Rocky, like all of the Angelo brothers, was of medium height (around five-foot-ten), with male pattern baldness and terrific blue eyes. He was very slender and always dressed well, with wide-lapel suits that were popular in the '40s and '50s. Rocky had a high school education and went to Girard College in Philadelphia qualifying for admission as an orphan. He attended a short time before quitting. He would later say that he regretted his lack of a college education, but at that time of his life he was just too hedonistic and indifferent to stay in college. Nonetheless, Rocky was an intelligent man and an avid reader – but definitely a man with a wild side.
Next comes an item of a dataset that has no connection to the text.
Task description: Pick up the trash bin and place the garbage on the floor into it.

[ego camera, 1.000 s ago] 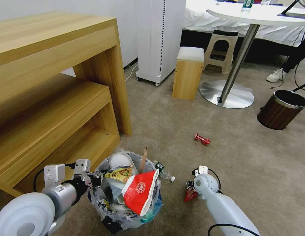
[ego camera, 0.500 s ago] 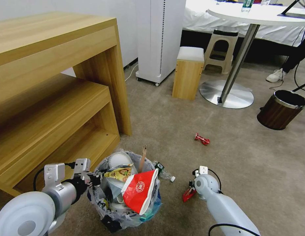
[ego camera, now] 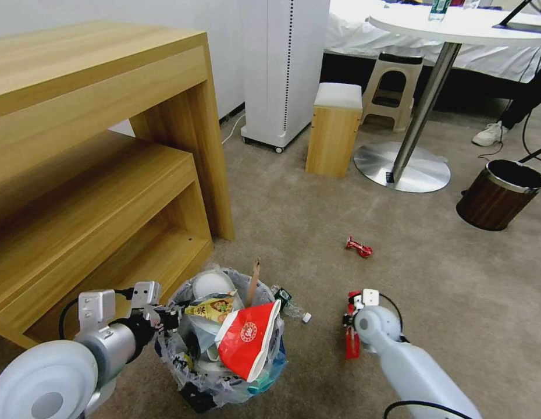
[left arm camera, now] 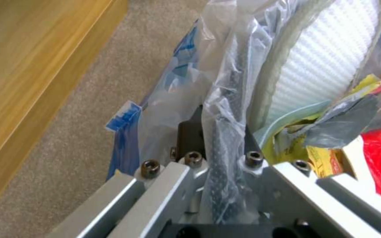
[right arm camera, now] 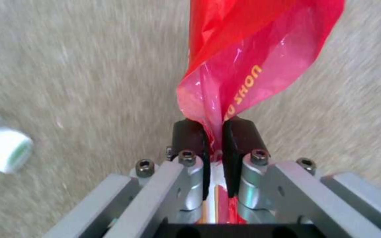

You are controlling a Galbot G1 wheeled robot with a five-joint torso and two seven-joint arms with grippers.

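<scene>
The left gripper (left arm camera: pixel 219 132) pinches the near-left rim of the litter-filled trash bin (ego camera: pixel 183 355) on the carpet, while to its right the right gripper (right arm camera: pixel 215 132) is clamped on a red wrapper (right arm camera: pixel 248 56), with another red wrapper (ego camera: pixel 359 247) lying farther off.

red wrapper (right arm camera: pixel 248 56): orange letters, look like "UOHS", partly creased
red bowl (ego camera: pixel 247 343): round logo, unreadable
</scene>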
After we arrived in Los Angeles from Philadelphia, we checked into the Beverly Hilton Hotel, where Rocky spent several days conducting business with distributors and our sales force. The Angelo Brothers, at that time called ABCO (Angelo Brothers Company), had a large warehouse on La Cienaga Boulevard in Los Angeles. The visual beauty and contrast of California was overwhelming to me as an initial shock. I rented a car, a green Mustang convertible, and while Rocky was doing business, I motored myself through Beverly Hills, Bel Air, Malibu and surrounding visual sensations. I had actually never really seen a palm tree, to give the reader an example of my extreme naiveté and inexperience with the world by age twenty-five.
On the second evening at the Beverly Hilton Hotel, I wandered to Uncle Rocky’s suite to check our plans for dinner. Rocky was on the phone, screaming at the other end of the line and cursing with words I was well familiar with, having grown up in South Philly. “Fuck him and fuck you. If he wants to see me, he can come to Tokyo. I will be there in forty-eight hours. Fuck him, too.” This vitriol went on for several minutes and the phone call ended. He did not want to talk about the conversation and we went out to dinner. That evening we dined with one of his old Hollywood buddies, a man named Blake Edwards.